Les circonstances qui influent sur la bonté ou sur la malice de nos actions sont au nombre de sept, qu'on exprime ainsi dans l'école : Quis, quid, ubi, quibus auxiliis, cur, quomodo, quando? Nous les expliquerons dans le traité des Péchés.

35. Troisièmement, la fin qu'on se propose en agissant concourt à la moralité de l'acte; elle le rend bon ou mauvais, s'il est indifférent de sa nature. La promenade, par exemple, devient moralement bonne, si on la fait dans l'intention de se procurer du délassement, et de se mettre en état d'accomplir plus facilement ses devoirs. Elle est mauvaise, si elle est commandée par un motif de vanité, ou par un autre motif contraire à la sainteté de la morale évangélique.

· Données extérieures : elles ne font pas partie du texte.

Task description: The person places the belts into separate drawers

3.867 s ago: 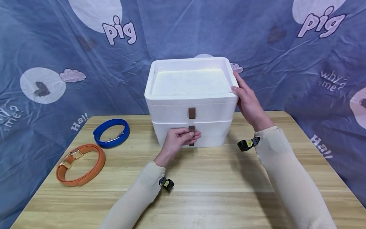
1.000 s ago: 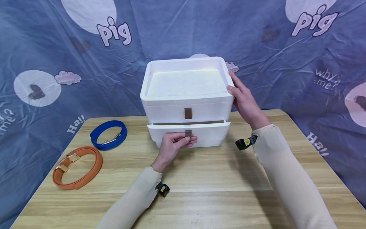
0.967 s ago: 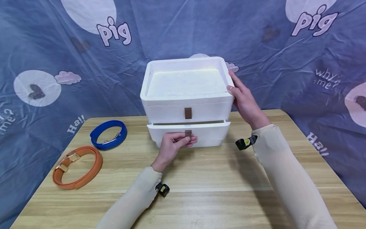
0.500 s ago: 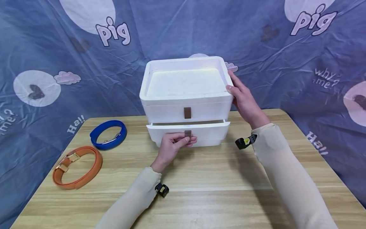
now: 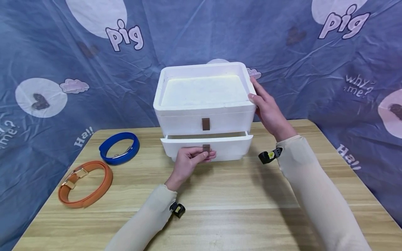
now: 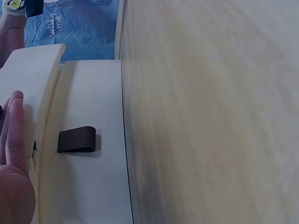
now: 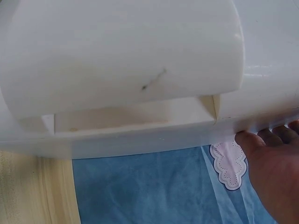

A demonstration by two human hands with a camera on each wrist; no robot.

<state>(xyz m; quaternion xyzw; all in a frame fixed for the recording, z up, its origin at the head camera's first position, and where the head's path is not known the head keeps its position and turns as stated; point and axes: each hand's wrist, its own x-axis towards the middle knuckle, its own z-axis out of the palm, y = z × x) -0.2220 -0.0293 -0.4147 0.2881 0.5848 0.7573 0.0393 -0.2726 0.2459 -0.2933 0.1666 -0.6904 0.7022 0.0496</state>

La fin peut aussi augmenter la bonté ou la malice d'une action qui est bonne ou mauvaise dans son objet. Jeuner par esprit de mortification est une action louable; mais jeûner et pour se mortifier et pour pouvoir faire l'aumône, c'est une action, sans contredit, plus louable encore. De même, voler pour avoir de quoi s'enivrer ou se livrer au libertinage, est certainement, toutes choses égales d'ailleurs, un plus grand mal que de voler pour secourir une famille indigente. « Si objectum sit indifferens, tunc finis bonus << facit actum moraliter bonum, ut est ambulare ex obedientia ; « finis malus facit malum, ut ambulare ad ostensionem luxus. Finis «<malus facit actum ex malo pejorem, ut furari ad concubinam « alendam ; et facit ex bono malum, ut eleemosynam dare ad va« nam gloriam (1). »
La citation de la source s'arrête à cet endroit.